Dataset excerpts:
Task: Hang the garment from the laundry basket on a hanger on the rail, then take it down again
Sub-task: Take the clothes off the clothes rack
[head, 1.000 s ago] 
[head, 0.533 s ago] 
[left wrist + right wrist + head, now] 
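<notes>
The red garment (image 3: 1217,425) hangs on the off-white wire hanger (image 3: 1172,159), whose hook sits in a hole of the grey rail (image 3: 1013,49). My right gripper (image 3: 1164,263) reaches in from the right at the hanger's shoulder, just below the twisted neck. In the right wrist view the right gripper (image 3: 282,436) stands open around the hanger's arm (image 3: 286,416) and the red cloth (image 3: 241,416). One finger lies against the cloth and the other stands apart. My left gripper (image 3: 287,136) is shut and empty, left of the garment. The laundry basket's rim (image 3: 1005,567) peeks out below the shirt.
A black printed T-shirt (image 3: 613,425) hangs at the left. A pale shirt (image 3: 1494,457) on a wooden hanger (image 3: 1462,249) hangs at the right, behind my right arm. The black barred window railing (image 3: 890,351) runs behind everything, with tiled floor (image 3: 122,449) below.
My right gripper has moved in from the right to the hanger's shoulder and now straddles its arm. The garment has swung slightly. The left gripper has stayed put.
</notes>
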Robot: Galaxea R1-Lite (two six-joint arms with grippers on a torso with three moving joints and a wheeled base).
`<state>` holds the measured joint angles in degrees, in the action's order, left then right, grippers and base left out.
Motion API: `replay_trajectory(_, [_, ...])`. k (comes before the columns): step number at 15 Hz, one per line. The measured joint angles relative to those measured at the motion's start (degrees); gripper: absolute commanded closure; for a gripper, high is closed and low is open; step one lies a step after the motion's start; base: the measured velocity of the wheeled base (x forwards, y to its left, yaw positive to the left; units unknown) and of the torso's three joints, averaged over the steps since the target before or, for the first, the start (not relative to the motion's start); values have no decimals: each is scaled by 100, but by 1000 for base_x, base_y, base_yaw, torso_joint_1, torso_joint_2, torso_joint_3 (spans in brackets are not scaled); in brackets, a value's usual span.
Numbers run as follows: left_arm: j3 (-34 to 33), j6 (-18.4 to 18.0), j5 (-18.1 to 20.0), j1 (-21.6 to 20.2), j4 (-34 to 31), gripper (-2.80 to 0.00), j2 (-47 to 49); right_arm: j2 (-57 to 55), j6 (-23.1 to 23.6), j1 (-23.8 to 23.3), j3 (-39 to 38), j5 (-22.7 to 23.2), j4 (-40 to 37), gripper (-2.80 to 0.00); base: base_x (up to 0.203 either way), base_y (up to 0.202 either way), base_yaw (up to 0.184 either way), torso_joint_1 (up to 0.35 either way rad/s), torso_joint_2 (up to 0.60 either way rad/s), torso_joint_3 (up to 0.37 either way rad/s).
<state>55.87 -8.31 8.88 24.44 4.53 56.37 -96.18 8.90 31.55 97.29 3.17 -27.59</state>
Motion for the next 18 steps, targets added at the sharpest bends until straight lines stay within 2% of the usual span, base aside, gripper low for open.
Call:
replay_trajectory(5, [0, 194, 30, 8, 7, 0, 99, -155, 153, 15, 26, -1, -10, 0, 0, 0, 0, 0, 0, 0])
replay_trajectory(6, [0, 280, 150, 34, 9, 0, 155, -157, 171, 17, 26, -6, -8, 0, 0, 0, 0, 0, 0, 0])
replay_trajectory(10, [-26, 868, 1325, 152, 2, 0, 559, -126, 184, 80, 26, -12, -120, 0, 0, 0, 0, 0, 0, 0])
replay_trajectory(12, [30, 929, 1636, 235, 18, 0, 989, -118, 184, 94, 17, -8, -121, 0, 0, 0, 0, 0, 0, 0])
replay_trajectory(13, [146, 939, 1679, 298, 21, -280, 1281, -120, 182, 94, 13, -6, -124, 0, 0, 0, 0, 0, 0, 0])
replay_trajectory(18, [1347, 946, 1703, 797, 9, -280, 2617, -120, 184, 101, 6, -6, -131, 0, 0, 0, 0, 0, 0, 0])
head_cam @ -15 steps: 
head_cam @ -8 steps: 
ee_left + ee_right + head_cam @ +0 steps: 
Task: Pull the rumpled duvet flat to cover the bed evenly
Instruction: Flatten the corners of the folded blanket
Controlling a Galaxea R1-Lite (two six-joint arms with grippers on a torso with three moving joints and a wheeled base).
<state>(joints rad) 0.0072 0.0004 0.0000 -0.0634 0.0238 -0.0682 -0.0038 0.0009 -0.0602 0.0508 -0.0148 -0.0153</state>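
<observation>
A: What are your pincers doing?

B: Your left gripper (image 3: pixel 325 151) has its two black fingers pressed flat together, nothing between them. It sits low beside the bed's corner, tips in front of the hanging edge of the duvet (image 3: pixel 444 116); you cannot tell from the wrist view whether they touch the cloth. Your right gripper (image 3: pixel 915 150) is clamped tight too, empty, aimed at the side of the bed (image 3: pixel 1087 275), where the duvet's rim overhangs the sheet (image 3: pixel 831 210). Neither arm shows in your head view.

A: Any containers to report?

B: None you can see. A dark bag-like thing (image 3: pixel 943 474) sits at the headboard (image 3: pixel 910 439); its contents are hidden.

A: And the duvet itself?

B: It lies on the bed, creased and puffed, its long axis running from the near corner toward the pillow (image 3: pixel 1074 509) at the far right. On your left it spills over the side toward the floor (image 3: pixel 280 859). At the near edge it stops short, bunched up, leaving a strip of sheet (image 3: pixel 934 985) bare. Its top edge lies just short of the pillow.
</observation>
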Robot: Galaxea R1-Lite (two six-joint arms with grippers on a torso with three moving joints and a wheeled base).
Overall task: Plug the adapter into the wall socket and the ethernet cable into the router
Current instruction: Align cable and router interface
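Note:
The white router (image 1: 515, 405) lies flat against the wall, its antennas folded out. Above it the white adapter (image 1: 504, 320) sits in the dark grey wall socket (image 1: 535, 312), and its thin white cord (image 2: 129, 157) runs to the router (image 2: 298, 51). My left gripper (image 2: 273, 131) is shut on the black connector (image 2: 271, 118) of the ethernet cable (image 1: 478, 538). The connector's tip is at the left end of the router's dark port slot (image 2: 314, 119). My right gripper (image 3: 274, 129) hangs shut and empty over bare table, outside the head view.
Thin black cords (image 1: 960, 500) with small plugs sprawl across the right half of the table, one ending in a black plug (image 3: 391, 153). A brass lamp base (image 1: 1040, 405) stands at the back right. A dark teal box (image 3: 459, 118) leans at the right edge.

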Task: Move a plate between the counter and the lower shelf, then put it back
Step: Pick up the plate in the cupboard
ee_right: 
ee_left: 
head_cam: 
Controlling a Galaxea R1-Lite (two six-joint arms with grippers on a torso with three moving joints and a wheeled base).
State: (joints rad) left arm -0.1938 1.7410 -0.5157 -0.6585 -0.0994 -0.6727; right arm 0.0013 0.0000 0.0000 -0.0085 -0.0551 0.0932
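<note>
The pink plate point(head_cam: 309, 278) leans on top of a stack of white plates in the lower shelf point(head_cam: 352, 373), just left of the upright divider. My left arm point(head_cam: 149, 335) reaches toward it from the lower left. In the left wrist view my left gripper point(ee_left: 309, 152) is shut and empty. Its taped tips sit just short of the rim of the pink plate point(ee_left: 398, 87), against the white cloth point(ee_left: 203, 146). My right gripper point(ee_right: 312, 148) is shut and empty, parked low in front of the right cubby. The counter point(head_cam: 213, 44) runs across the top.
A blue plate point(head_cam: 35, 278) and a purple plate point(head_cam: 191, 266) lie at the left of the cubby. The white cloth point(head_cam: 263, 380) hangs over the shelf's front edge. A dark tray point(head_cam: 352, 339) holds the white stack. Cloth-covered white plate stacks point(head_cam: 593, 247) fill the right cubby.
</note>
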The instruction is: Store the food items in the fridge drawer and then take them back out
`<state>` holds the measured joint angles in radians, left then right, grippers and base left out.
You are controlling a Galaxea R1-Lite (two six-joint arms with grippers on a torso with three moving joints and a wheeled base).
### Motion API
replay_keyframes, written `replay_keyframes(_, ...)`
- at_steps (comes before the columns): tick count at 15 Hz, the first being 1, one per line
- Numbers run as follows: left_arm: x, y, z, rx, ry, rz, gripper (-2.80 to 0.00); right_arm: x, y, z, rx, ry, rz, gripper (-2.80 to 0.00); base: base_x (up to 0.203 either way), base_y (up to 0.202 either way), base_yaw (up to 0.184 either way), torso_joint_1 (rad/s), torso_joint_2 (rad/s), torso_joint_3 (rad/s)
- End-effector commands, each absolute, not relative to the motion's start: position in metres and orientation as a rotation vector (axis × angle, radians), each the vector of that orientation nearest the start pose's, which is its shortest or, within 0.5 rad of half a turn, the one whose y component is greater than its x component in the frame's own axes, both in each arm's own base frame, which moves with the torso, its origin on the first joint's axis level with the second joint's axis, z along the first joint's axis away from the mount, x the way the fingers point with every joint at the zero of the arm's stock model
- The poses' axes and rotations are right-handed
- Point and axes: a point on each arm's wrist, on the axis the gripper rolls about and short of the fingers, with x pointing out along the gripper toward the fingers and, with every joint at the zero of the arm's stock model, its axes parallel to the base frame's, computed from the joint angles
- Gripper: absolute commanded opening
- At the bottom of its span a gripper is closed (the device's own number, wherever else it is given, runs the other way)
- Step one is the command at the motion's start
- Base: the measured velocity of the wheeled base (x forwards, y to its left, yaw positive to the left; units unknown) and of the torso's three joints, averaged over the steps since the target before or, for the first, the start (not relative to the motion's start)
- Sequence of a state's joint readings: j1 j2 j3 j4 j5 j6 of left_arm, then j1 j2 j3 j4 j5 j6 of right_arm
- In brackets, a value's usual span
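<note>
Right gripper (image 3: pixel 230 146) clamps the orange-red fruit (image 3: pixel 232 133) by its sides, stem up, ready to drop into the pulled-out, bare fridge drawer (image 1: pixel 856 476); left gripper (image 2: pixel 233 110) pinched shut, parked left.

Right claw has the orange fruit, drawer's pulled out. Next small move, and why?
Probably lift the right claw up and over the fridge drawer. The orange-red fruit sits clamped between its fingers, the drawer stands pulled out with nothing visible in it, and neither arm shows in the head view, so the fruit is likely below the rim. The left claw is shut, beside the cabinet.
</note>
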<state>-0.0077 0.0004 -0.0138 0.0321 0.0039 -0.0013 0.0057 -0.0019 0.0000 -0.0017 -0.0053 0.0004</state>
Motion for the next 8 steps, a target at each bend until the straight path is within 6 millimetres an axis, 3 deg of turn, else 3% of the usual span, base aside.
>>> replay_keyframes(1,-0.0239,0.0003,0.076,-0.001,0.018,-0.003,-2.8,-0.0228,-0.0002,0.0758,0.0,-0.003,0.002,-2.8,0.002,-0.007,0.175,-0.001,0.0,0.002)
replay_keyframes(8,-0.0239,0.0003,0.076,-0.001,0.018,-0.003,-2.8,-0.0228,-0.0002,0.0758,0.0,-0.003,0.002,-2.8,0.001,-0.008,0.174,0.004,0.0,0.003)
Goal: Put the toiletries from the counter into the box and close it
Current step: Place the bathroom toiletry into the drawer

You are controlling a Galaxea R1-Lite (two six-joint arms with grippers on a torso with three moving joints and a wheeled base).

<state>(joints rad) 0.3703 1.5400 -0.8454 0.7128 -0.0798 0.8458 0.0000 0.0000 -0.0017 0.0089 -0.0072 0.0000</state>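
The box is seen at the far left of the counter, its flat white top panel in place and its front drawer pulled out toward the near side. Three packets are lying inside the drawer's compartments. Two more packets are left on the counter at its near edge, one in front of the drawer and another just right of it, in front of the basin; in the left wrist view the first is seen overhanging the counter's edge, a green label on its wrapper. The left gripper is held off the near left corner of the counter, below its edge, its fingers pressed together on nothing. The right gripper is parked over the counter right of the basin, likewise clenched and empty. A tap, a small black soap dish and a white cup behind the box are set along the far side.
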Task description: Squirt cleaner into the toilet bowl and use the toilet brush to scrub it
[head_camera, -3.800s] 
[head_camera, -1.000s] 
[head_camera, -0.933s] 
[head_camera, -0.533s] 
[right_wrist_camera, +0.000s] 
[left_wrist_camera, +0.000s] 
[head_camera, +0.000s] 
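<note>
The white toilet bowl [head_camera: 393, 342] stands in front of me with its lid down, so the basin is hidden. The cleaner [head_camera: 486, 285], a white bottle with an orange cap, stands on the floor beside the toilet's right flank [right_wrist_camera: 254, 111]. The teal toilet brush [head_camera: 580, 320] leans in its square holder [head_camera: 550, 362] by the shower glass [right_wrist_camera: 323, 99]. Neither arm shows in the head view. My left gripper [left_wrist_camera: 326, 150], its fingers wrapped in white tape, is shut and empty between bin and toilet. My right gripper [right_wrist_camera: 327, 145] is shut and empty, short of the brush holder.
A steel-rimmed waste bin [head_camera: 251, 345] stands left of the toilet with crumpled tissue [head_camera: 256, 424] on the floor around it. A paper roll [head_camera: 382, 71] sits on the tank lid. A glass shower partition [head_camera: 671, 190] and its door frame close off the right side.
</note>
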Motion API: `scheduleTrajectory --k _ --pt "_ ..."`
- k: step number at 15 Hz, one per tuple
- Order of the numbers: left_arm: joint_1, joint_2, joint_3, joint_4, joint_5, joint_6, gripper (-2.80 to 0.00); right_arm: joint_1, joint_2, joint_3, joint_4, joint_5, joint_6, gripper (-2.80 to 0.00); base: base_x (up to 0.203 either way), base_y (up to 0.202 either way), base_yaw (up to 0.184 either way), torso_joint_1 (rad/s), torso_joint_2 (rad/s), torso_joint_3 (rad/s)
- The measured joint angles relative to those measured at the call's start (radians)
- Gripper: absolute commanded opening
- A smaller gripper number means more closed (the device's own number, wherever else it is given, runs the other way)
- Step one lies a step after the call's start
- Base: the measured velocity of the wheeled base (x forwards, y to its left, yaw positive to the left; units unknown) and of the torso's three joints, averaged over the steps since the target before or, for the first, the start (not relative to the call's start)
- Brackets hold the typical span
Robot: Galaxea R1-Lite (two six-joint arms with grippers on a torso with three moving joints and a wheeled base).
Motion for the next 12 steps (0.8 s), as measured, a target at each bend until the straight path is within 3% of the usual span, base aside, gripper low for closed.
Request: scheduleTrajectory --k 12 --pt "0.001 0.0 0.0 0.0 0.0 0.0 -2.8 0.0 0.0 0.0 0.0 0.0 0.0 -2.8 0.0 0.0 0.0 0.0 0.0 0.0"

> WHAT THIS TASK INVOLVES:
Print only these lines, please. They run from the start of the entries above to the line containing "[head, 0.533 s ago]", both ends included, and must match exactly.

> YOUR SOLUTION:
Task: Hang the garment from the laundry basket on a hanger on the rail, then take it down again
Sub-task: Take the clothes off the clothes rack
[head, 1.000 s ago] 
[head, 0.533 s ago] 

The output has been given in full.